Exercise: Reproduce the listing below in full and without alteration, apart from its pictures.

______

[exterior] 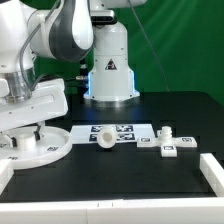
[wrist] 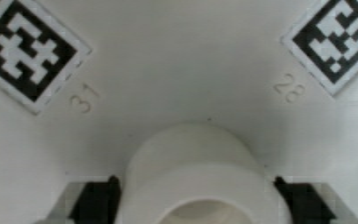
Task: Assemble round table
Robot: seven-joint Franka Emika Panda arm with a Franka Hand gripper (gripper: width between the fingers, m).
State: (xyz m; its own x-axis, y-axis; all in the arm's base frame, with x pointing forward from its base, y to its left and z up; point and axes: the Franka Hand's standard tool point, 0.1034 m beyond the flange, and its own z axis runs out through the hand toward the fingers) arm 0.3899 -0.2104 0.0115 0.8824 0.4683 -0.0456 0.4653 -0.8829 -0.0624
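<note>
The large rimmed round disc (exterior: 45,150) lies at the exterior view's left. Its raised middle hub (wrist: 197,170) stands between two square tags (wrist: 28,50) on the disc's face. My gripper (exterior: 35,128) is straight above the disc. In the wrist view the gripper (wrist: 197,205) has a dark pad (wrist: 98,200) against each side of the hub, so it is shut on it. The short cylindrical post (exterior: 105,137) lies on its side near the middle. The cross-shaped base (exterior: 166,142) sits further to the exterior view's right.
The marker board (exterior: 125,131) lies flat behind the post. White border rails run along the front (exterior: 110,213) and the exterior view's right (exterior: 210,172). The arm's base (exterior: 110,70) stands at the back.
</note>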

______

Response area:
[exterior] 
[wrist] 
Task: Assemble round table
Robot: seven-joint Franka Emika Panda arm with a Franka Hand gripper (gripper: width between the fingers, m).
State: (xyz m; its own x-axis, y-axis; all in the arm's base frame, with x pointing forward from its base, y to its left and z up; point and axes: the Franka Hand's standard tool point, 0.1034 m beyond the flange, and its own z axis runs out through the hand toward the fingers) arm 0.3899 -0.2104 0.0115 0.8824 0.4683 -0.0456 0.4653 -0.8829 -0.0624
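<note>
The large rimmed round disc (exterior: 45,150) lies at the exterior view's left. Its raised middle hub (wrist: 197,170) stands between two square tags (wrist: 28,50) on the disc's face. My gripper (exterior: 35,128) is straight above the disc. In the wrist view the gripper (wrist: 197,205) has a dark pad (wrist: 98,200) against each side of the hub, so it is shut on it. The short cylindrical post (exterior: 105,137) lies on its side near the middle. The cross-shaped base (exterior: 166,142) sits further to the exterior view's right.
The marker board (exterior: 125,131) lies flat behind the post. White border rails run along the front (exterior: 110,213) and the exterior view's right (exterior: 210,172). The arm's base (exterior: 110,70) stands at the back.
</note>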

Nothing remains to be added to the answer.